** Opening SUPPLIED RECORDS block **

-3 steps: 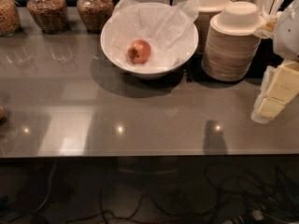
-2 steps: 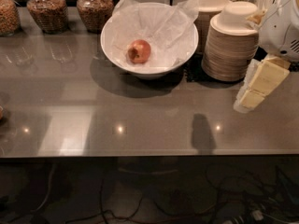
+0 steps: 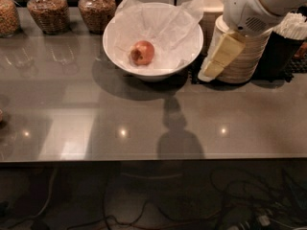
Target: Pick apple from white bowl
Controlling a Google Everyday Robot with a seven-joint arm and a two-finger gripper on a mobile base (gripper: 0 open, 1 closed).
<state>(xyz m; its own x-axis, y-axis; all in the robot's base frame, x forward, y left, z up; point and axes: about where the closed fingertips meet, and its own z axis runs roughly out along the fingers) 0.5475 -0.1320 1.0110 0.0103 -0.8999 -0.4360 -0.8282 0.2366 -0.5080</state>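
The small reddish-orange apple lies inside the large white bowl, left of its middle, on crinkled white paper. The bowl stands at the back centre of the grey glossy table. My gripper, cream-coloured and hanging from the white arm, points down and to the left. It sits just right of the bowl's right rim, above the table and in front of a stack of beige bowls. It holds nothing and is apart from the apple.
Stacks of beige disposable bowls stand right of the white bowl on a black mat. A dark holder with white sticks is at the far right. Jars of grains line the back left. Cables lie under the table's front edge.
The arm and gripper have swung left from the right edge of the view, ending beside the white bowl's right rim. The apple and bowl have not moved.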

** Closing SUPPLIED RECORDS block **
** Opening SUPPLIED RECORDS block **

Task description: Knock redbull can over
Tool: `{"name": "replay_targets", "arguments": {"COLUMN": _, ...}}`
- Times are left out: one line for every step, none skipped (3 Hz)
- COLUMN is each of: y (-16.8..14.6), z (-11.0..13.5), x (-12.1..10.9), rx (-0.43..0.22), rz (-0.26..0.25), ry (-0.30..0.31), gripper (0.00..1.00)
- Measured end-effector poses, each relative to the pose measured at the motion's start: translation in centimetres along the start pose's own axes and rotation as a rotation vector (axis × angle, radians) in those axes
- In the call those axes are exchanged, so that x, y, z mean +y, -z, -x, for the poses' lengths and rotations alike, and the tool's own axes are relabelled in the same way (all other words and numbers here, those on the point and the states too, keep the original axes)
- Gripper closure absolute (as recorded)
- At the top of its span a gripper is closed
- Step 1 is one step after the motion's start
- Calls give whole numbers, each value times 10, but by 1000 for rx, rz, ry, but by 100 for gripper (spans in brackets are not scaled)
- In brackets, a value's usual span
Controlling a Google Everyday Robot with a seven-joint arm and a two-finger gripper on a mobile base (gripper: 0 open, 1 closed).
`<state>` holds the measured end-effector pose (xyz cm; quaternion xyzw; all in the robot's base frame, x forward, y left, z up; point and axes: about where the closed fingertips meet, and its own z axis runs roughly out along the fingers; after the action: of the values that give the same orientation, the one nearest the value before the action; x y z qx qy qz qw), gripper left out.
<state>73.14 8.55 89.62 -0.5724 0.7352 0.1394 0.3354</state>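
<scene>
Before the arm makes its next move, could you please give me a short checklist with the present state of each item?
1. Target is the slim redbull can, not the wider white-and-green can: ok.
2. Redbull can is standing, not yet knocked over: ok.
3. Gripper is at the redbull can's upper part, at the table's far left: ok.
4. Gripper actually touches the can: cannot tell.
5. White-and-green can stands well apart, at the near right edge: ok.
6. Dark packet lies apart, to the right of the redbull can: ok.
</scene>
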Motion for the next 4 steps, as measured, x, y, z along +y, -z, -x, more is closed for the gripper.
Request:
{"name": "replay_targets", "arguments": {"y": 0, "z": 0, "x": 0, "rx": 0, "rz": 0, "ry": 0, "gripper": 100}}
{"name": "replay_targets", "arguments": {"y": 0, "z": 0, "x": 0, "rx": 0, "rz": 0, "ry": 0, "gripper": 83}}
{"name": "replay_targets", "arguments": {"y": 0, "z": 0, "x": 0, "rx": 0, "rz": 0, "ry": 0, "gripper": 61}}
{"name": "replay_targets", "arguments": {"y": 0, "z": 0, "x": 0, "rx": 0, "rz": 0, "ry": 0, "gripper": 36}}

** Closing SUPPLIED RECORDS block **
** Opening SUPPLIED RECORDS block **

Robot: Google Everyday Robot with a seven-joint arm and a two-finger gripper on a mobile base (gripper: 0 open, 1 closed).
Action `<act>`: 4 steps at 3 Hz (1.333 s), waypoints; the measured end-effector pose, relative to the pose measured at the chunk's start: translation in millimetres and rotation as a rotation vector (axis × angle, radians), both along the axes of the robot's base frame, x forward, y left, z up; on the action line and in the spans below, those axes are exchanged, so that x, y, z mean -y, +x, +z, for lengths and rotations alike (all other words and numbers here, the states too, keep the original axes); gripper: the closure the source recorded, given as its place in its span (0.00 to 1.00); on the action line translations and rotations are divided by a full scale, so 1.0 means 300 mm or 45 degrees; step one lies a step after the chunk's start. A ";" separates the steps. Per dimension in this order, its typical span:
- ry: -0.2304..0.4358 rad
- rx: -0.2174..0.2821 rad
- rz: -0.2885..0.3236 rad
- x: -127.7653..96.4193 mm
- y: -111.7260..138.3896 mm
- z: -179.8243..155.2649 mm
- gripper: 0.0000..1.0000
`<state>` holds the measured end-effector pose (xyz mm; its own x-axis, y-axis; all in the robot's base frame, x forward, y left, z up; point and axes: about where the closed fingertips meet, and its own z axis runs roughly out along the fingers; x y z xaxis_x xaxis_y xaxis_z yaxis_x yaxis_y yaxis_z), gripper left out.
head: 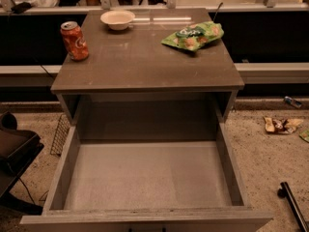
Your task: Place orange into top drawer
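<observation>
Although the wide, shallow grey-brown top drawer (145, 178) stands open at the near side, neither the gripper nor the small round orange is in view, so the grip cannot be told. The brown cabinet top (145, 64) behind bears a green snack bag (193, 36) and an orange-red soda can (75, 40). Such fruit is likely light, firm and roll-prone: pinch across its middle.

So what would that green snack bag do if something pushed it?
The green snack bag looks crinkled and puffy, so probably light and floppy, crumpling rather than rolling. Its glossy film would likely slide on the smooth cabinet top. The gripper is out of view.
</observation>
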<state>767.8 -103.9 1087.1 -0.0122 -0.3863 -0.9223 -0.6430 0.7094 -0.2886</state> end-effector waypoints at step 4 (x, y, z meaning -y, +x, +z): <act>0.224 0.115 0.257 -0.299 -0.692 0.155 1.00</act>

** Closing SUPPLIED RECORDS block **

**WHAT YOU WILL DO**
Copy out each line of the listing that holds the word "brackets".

**RESPONSE TO THIS EXERCISE**
- Calls give whole numbers, each value times 10, but by 1000 for rx, rz, ry, but by 100 for gripper (spans in brackets are not scaled)
- In brackets, a value's usual span

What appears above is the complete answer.